The kicker is that there will always be a place for elitist tastes. It's called the free market. There will always be consumers who prefer to pay premium prices for upmarket-targeted goods and services and there will always be vendors happy to meet their needs. Correspondingly, there will be other consumers who are "value shoppers" who operate under the economic principle: "good enough, for as little money as possible." You know who these people are--perhaps you are related to one of them. Perhaps you are one yourself. They are the demographic who keep Southwest Airlines and Wal-Mart profitable and they shouldn't be underestimated.

It's unimaginative, premature and tiresome for Schwartz to be writing any obituaries.

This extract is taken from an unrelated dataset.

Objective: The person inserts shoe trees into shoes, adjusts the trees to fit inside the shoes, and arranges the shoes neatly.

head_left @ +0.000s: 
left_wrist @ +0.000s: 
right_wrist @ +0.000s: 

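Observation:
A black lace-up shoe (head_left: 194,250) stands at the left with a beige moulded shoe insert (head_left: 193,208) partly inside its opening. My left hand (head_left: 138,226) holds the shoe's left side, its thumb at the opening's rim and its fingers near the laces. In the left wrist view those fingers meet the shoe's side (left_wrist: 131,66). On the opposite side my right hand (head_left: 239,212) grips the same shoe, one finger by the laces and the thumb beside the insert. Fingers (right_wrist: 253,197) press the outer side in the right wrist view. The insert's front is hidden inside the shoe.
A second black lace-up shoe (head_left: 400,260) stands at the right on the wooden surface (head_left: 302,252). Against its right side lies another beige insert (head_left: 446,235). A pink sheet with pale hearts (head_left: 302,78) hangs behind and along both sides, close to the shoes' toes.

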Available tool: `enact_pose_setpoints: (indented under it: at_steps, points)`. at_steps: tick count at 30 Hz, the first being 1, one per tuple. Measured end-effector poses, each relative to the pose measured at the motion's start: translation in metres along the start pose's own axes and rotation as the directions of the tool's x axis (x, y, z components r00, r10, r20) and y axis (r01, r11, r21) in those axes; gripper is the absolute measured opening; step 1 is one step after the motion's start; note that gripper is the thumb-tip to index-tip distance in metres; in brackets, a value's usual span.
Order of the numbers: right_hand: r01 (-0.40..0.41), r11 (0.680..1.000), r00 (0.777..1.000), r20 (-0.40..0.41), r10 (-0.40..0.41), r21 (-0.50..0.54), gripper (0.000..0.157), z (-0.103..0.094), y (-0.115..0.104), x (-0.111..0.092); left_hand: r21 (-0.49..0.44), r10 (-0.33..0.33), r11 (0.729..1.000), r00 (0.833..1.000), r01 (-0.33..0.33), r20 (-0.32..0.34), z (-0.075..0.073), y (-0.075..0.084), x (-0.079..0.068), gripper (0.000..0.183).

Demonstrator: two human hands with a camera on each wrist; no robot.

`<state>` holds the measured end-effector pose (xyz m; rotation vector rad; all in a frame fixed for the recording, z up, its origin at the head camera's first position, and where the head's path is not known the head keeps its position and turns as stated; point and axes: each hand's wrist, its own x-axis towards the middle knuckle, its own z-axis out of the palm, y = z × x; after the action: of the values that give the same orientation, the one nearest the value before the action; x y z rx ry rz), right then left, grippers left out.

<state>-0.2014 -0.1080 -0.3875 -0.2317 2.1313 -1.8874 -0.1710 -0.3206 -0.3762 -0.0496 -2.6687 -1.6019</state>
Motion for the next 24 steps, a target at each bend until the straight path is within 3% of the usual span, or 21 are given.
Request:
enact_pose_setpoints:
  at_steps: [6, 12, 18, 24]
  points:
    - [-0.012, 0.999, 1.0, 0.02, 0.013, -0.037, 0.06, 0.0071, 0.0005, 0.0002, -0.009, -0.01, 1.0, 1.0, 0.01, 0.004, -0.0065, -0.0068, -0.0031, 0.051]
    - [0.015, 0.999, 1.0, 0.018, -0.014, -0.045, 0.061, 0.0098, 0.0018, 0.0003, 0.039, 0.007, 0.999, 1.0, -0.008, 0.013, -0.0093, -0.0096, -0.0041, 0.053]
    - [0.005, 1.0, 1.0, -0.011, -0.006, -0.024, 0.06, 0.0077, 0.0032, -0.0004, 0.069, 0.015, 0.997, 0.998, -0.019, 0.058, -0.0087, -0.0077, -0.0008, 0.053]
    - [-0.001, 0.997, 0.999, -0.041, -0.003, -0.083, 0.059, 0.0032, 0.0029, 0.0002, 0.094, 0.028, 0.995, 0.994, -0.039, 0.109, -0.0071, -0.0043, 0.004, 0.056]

Interesting to see this man is as hopeful about 3G as a lot of the journalists in Australia were.

He's right about the speed, you will experience fairly high speeds (~200kbps) if you're the ONLY user on the network. Once there's 10 or more data connections and 50 or so people talking within one cell suddenly you're back to the good old 9600kbps GSM speeds and that's if you're lucky. Streaming video, MMS and the likes all take bandwidth that the cell providers don't have.

That's exactly why hotspots are here to stay. Apart from that, he is totally overlooking the full service market. Hey it's fine for some to look at a postage stamp sized mobile phone screen but for people who want to work on the road hotspots are perect.

It seems that it will be necessary to bundle home access (be it cable, DSL, Wider-Fi or whatever) with away from home connection by Wi-Fi and dial-up (as a last resort) for it to see widespread consumer support. Some ISPs presently bundle dial-up access away from home with the at home cable/DSL. Consumers want a fixed price that they can depend upon (no big surprises when the bill is opened) and a "good deal" on price.